Produce word for word the lines of the data below running from the one that has "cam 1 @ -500" to the one that has "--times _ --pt", inclusive, and no others.

AVAILABLE DATA:
-- Opening Marker --

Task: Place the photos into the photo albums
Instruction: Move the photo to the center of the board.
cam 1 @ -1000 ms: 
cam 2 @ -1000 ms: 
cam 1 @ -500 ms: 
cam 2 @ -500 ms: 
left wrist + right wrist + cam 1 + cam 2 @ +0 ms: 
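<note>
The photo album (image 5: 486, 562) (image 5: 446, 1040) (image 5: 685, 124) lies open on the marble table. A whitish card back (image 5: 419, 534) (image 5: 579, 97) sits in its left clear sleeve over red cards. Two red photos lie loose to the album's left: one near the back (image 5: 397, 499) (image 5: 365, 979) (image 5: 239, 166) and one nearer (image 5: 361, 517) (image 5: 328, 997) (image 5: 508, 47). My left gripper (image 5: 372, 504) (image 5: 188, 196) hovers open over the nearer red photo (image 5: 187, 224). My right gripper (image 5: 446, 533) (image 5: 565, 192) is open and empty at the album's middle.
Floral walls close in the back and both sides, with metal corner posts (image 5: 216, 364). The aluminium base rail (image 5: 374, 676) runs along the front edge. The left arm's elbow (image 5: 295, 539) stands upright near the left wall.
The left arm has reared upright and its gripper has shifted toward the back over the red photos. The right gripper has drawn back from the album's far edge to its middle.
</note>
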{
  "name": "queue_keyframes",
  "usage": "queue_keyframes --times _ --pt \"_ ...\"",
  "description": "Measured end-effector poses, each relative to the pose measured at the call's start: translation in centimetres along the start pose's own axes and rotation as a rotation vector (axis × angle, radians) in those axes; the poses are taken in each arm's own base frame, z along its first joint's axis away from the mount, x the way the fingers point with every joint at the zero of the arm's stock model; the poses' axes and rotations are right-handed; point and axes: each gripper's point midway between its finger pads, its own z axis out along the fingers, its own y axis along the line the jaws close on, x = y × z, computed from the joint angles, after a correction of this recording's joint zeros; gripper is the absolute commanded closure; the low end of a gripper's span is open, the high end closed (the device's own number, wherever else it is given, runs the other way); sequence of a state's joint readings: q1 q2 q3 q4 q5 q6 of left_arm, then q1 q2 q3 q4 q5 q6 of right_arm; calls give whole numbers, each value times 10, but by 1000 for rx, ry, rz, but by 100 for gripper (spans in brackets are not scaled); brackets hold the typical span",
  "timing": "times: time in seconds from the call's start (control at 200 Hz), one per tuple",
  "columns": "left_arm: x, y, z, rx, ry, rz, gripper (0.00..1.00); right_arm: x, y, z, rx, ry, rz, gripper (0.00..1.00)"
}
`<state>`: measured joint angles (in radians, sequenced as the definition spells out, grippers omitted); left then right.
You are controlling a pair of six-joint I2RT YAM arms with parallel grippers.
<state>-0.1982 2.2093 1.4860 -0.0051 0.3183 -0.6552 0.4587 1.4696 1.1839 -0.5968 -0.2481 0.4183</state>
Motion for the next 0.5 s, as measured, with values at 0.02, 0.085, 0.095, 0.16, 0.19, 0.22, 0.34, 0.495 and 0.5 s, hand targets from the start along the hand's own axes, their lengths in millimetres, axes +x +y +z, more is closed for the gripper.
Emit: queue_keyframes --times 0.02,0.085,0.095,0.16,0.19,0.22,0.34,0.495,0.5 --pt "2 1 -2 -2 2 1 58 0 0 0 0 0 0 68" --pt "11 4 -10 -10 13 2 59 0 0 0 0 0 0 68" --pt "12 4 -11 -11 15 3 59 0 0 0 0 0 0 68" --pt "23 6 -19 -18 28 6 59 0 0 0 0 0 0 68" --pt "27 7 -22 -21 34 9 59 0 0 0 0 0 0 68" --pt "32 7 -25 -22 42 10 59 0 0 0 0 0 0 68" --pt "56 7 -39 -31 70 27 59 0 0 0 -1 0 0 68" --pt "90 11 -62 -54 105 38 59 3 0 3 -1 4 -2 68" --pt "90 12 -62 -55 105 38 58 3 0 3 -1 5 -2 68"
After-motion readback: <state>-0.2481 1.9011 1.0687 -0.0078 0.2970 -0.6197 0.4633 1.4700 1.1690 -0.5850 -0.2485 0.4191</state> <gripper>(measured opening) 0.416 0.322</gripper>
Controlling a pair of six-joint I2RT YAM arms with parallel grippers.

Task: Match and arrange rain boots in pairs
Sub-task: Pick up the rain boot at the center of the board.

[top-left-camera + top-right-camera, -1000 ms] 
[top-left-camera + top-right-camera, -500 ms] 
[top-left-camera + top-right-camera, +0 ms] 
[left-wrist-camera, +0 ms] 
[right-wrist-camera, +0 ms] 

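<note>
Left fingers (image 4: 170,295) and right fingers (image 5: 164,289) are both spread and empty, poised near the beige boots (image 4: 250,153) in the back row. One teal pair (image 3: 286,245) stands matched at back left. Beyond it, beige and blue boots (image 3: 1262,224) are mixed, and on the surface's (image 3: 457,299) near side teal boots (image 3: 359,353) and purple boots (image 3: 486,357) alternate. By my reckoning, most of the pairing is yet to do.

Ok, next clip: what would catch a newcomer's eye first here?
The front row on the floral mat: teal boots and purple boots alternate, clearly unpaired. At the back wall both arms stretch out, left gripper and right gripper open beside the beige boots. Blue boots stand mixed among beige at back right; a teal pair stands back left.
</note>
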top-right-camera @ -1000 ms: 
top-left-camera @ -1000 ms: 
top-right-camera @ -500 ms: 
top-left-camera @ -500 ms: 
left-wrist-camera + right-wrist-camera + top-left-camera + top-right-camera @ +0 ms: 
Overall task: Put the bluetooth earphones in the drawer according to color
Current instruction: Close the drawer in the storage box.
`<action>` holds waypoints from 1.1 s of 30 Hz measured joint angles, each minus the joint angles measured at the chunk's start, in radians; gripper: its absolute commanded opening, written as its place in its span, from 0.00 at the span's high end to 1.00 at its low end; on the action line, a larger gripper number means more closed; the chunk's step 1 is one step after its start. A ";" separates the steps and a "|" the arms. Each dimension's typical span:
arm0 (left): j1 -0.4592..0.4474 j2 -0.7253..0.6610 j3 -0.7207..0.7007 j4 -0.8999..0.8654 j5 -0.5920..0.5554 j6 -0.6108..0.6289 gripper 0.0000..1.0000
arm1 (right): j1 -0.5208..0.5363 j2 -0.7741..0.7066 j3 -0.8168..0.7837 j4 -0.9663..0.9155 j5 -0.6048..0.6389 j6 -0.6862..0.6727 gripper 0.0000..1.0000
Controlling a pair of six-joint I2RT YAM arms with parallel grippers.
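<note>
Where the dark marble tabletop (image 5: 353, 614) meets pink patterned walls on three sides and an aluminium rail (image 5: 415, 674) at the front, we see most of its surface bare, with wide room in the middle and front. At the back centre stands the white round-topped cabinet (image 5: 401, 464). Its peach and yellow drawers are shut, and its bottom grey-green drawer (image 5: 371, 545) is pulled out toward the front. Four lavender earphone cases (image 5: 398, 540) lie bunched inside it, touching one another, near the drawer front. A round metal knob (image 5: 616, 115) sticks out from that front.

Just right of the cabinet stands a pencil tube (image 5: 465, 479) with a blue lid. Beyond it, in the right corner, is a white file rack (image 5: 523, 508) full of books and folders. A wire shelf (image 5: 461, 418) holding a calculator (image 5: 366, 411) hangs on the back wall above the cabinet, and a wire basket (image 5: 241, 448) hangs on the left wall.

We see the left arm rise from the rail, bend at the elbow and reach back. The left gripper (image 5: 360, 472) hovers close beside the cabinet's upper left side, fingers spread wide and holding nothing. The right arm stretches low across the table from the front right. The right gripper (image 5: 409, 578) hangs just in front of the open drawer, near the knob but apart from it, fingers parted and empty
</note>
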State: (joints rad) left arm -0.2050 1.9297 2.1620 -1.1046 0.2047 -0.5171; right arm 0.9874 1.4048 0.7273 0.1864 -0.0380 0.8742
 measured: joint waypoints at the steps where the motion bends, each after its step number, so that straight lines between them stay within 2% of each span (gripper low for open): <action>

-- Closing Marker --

ANSWER SECTION:
cam 1 @ -500 ms: 
cam 2 @ -500 ms: 
left wrist + right wrist + cam 1 + cam 2 @ +0 ms: 
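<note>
The photo album (image 5: 486, 562) (image 5: 446, 1040) (image 5: 685, 124) lies open on the marble table. A whitish card back (image 5: 419, 534) (image 5: 579, 97) sits in its left clear sleeve over red cards. Two red photos lie loose to the album's left: one near the back (image 5: 397, 499) (image 5: 365, 979) (image 5: 239, 166) and one nearer (image 5: 361, 517) (image 5: 328, 997) (image 5: 508, 47). My left gripper (image 5: 372, 504) (image 5: 188, 196) hovers open over the nearer red photo (image 5: 187, 224). My right gripper (image 5: 446, 533) (image 5: 565, 192) is open and empty at the album's middle.
Floral walls close in the back and both sides, with metal corner posts (image 5: 216, 364). The aluminium base rail (image 5: 374, 676) runs along the front edge. The left arm's elbow (image 5: 295, 539) stands upright near the left wall.
The left arm has reared upright and its gripper has shifted toward the back over the red photos. The right gripper has drawn back from the album's far edge to its middle.
</note>
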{
  "name": "queue_keyframes",
  "usage": "queue_keyframes --times _ --pt \"_ ...\"",

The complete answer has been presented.